Back in 2017 Joe Kirk posted the service sticky that is still available, it said most movements can be serviced here. I would expect that to still be true. The Seiko service page I found mentions other movements like Credor that do have to return to Japan. For those interested: https://www.seikoserviceusa.com/pages/serviceprice/

Edit: here's the bit about US servicing:


----------



## berni29 (Sep 8, 2007)

Hello

Another thank you for posting. I guess the PR indicator needle was damaged during service or had a fault/imperfection you had not noticed.

Berni


Sent from my iPhone using Tapatalk


----------



## Peter in the North (Aug 6, 2019)

BrianBinFL said:


> To the OP, when you're wearing the watch is it mostly in a room temperature environment, or is it mostly outdoors?
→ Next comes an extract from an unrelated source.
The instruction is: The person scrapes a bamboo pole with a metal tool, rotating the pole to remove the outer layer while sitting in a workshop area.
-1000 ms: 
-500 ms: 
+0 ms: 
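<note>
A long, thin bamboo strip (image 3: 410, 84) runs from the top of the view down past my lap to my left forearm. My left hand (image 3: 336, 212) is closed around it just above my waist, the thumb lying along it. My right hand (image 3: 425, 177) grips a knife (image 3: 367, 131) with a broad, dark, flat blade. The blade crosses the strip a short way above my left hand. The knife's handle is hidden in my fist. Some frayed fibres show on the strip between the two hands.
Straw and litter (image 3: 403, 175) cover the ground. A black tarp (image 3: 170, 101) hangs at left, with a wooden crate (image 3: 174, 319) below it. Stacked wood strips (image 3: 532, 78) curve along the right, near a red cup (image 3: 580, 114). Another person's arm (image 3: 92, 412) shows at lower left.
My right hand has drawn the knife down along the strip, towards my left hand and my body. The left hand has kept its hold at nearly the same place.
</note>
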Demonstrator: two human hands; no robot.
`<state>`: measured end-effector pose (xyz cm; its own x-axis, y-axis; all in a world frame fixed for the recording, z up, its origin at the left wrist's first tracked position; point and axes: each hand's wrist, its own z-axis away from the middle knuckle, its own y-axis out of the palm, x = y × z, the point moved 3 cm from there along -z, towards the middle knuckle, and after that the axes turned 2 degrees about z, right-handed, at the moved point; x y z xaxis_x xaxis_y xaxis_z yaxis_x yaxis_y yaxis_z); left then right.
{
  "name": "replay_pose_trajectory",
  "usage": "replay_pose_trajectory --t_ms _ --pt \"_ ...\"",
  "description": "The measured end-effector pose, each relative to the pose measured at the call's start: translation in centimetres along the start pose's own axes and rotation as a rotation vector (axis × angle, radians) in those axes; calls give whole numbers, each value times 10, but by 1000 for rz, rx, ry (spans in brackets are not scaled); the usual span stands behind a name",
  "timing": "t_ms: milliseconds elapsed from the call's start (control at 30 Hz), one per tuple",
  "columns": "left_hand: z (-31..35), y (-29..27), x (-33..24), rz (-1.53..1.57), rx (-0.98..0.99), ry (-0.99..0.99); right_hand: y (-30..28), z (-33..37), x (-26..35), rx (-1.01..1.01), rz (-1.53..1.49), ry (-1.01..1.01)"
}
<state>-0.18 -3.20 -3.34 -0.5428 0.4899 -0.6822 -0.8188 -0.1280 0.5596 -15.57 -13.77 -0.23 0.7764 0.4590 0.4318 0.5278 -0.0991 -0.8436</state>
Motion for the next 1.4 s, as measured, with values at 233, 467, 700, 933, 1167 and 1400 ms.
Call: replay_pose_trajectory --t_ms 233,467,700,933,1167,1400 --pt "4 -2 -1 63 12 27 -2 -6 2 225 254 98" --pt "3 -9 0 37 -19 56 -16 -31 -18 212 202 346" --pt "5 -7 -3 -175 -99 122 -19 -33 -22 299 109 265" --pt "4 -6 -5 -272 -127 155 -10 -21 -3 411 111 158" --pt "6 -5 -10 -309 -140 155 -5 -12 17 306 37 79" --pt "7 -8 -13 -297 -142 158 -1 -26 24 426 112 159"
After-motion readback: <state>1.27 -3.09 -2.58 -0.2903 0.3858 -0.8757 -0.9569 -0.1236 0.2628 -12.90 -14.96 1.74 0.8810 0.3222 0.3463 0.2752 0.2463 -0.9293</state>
If mostly outdoors, how hot or cold is it where you are? Also, if you ever take the watch out of rotation for awhile I'd be very interested to know what your seconds per day is with the watch resting in the box at room temperature for an extended period - assuming you keep it wound.
> 
> The Spring Drive geeks reading this know I'm trying to see if they set your watch for +0.2 SPD as they seem to set most Spring Drives, if they set it lower, or if your accuracy is due to excursions that depart significantly from room temperature.
> 
> In any event, thanks for the great write-up on the service you received and congrats and the improved accuracy.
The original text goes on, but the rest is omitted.